■ WORK INSTRUCTION
Answer with the number of lines in the listing below that contain the word "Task", and nothing else.
#### GIVEN DATA
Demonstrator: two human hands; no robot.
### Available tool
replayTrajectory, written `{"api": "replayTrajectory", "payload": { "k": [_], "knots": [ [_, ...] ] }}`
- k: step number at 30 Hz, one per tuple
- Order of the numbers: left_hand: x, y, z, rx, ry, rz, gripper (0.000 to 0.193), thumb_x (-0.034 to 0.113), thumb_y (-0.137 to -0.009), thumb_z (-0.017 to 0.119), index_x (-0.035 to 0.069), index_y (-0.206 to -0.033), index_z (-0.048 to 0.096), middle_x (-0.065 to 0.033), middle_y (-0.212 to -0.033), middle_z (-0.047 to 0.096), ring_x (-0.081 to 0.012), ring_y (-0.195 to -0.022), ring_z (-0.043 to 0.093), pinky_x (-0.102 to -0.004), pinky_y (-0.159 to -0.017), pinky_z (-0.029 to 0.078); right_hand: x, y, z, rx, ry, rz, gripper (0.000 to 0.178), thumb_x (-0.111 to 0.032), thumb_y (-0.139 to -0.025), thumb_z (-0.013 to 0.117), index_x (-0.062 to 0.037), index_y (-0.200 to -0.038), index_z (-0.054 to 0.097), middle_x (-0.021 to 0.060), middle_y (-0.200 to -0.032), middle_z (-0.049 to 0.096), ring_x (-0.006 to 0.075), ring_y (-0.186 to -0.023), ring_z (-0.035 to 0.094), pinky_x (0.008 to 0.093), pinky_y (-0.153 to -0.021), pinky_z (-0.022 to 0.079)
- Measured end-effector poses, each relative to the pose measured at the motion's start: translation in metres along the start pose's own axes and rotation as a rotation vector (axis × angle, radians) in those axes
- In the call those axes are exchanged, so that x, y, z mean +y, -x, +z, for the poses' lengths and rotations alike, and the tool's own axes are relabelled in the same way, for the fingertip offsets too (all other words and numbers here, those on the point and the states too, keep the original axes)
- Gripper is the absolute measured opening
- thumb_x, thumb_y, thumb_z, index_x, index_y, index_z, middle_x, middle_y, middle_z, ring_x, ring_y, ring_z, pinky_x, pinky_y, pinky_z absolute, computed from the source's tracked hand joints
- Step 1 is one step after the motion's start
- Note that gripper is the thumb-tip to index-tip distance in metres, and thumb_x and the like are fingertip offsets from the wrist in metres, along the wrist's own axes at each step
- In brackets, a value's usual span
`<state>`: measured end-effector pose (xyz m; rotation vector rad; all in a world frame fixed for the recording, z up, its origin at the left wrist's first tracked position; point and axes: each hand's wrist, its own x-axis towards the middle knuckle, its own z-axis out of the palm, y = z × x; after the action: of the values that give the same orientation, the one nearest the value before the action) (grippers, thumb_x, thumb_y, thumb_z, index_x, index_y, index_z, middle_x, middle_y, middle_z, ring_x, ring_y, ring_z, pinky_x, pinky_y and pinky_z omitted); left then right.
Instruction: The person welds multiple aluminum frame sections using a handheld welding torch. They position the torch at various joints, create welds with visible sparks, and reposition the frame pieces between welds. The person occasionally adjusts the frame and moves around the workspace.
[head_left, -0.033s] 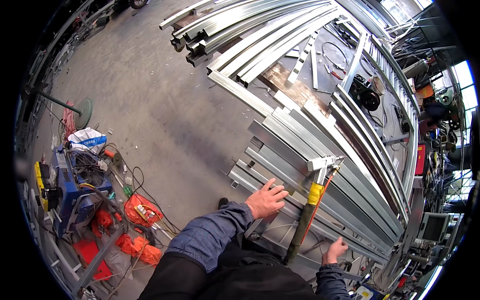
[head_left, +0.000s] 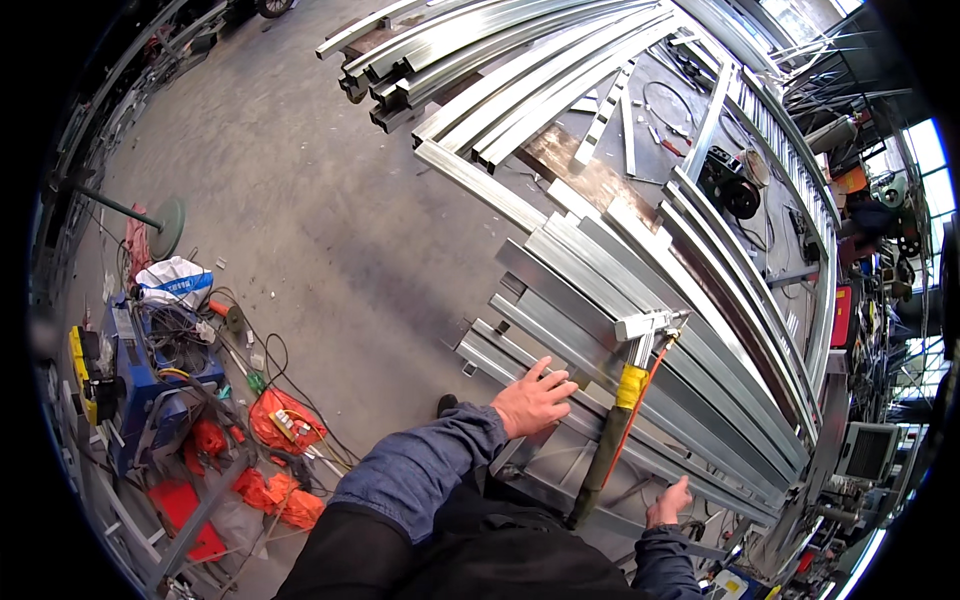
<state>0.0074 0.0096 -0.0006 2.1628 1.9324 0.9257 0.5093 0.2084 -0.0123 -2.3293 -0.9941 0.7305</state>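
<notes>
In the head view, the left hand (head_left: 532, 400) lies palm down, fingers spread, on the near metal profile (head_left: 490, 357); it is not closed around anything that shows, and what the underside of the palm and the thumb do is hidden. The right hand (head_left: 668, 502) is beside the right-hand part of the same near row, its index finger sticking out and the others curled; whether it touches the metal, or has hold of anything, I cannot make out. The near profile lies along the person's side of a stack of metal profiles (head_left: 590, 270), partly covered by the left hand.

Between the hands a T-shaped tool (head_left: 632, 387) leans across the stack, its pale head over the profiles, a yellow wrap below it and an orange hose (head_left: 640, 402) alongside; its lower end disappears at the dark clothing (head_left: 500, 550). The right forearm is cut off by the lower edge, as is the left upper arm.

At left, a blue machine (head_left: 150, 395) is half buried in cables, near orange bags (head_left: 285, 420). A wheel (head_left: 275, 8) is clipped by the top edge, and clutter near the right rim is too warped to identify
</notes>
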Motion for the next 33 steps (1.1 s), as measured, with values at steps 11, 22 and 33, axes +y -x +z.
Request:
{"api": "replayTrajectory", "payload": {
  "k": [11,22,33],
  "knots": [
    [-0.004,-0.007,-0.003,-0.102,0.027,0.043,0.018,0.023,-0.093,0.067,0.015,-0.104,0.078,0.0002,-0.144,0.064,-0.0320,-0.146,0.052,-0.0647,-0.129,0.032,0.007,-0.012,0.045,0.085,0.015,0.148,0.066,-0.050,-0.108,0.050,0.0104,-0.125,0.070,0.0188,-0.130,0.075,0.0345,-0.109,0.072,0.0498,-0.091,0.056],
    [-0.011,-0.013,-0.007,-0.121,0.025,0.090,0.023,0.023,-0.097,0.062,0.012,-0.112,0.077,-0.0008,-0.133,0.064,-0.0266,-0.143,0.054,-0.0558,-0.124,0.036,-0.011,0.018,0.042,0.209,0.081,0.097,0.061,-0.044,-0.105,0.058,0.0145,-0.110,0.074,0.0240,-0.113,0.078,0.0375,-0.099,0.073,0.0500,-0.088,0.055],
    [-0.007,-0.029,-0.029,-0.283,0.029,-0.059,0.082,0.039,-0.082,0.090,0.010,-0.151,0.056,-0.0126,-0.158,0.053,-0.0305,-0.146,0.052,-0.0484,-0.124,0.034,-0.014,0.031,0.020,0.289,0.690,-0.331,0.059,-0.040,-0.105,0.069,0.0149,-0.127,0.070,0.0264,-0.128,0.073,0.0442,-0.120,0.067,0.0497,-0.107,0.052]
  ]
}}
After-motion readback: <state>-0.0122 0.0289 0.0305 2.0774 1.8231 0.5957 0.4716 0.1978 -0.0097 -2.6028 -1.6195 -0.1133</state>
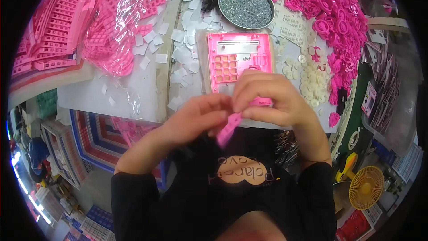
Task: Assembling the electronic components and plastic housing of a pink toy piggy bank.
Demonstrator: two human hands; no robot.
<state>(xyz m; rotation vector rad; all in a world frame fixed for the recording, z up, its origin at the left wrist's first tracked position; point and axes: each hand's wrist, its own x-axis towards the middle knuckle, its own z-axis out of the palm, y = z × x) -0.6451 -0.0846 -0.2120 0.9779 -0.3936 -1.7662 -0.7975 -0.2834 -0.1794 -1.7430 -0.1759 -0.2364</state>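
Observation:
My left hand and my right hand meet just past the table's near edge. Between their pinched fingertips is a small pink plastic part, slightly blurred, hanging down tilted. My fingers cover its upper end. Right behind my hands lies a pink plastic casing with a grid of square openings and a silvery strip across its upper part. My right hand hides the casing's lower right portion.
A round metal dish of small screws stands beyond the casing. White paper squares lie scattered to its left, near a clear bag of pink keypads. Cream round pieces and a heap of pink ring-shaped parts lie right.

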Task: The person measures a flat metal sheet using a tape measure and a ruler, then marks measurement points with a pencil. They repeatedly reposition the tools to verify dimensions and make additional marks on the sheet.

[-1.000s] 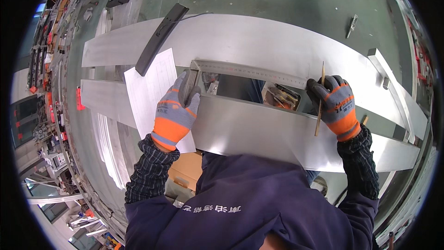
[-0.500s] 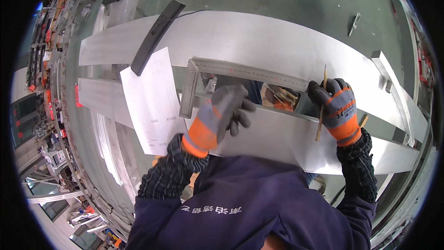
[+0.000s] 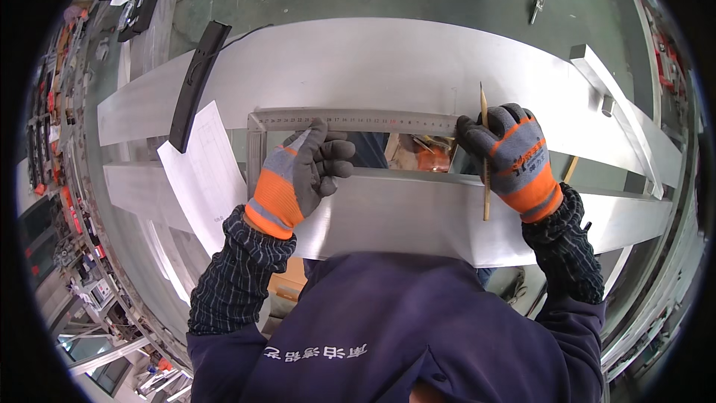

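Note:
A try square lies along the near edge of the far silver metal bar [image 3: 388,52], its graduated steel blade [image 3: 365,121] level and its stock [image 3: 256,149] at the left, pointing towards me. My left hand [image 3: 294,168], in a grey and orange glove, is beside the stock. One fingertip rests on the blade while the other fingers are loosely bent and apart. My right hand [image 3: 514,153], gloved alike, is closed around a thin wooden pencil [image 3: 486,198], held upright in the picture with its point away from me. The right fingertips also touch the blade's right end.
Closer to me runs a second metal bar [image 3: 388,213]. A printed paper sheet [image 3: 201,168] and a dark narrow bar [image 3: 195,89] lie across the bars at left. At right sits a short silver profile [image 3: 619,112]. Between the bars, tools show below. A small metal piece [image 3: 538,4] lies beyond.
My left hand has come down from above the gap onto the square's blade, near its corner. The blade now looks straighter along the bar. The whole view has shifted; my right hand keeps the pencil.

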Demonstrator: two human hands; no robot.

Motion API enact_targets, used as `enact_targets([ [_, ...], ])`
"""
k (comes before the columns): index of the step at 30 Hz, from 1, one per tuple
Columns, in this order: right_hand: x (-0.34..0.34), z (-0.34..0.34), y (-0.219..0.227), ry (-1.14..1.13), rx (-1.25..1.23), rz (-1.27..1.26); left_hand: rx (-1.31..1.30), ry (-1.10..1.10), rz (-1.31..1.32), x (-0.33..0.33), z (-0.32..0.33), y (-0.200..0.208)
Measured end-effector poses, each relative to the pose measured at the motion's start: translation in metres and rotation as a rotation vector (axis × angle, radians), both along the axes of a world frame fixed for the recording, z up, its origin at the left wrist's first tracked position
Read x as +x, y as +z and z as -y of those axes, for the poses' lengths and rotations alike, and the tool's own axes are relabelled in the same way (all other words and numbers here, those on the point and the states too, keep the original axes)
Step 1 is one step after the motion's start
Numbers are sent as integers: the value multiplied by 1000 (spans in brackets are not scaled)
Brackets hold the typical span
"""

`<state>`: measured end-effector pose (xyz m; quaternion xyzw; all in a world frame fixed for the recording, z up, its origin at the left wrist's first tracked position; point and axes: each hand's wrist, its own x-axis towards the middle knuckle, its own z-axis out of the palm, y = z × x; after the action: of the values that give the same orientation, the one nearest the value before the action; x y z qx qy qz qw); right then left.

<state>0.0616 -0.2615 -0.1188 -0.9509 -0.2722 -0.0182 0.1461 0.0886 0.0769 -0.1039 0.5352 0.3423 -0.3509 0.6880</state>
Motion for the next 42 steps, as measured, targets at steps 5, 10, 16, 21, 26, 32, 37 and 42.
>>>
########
■ WRITTEN ANSWER
2